Revision history for this message
Mitchell Walls (mitchwalls23) wrote :

Curious, do I need to rerun deploy each time I have to reboot or is that something you typically don't see a need for? FWIW, all of these are new and fresh CentOS 8 servers with little to no modification.

Revision history for this message
Radosław Piliszek (yoctozepto) wrote :

No, single member reboots should not need any extra intervention.

Revision history for this message
Mitchell Walls (mitchwalls23) wrote :

I have rerun deploy on all controllers. I will go without rebooting for 2 weeks then get back to you. As a side note, I have checked everything related to limits for everything system wide from, system processes to user to containers etc. They all seem to have the correct values set. I'm guessing this is some type of CentOS 8 bug. I'll do some searching and get back after the 2 weeks.

Revision history for this message
Mitchell Walls (mitchwalls23) wrote :

Rerunning deploy did not fix the issue it popped back up today.

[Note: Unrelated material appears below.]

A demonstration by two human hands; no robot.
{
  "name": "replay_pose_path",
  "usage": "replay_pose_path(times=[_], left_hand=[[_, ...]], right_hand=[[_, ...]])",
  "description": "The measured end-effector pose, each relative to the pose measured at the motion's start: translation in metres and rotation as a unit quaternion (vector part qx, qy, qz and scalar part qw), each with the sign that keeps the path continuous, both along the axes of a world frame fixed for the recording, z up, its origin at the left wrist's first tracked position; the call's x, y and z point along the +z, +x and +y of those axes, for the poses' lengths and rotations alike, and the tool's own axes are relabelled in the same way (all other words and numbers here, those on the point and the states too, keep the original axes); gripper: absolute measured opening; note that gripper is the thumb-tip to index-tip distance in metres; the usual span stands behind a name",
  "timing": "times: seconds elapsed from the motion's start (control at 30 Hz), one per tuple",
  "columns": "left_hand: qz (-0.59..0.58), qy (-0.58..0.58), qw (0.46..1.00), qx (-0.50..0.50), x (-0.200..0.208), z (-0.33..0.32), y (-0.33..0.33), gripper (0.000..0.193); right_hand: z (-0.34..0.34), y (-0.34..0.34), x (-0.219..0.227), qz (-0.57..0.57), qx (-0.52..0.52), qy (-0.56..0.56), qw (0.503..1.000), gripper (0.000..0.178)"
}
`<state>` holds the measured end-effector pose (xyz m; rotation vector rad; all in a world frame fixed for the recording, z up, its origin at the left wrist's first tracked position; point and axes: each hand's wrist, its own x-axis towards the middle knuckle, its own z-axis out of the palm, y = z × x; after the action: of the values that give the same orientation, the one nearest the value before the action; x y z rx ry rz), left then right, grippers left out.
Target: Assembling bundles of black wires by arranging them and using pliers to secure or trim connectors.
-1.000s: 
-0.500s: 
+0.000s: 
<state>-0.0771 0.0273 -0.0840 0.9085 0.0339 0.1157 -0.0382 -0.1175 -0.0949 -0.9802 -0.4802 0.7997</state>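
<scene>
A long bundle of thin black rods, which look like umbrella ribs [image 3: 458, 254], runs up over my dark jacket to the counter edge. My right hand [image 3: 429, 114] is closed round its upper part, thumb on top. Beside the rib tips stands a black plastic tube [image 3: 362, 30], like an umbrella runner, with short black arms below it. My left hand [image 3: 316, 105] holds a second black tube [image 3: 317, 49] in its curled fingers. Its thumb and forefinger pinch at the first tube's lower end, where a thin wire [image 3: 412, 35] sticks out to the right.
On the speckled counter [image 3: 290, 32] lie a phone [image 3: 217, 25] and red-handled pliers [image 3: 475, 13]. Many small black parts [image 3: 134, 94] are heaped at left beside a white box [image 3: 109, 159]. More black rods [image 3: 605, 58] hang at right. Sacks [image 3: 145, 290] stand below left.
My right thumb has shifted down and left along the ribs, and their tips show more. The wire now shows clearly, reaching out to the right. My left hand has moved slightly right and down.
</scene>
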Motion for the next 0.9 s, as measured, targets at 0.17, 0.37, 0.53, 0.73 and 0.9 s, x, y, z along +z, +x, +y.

I'm out of ideas this is a production system so I'm unsure what I can do to fix it.

Revision history for this message
Mitchell Walls (mitchwalls23) wrote :

I am going to just wipe one controller at a time and start from a fresh install again. I cannot figure out any reason it is happening. I even ran an upgrade and it didn't help. I guess if it happens again, I will post back my globals.yml. I plan on not doing anything to the fresh centos 8 controller install outside of configuring network and prereqs for kolla. Hoping to fix this before the end of year because we have to go into completely stable production because of a hpc grant.

Revision history for this message
Mark Goddard (mgoddard) wrote :

If you want to debug the issue, I would suggest using the ss and lsof tools in the memcache container.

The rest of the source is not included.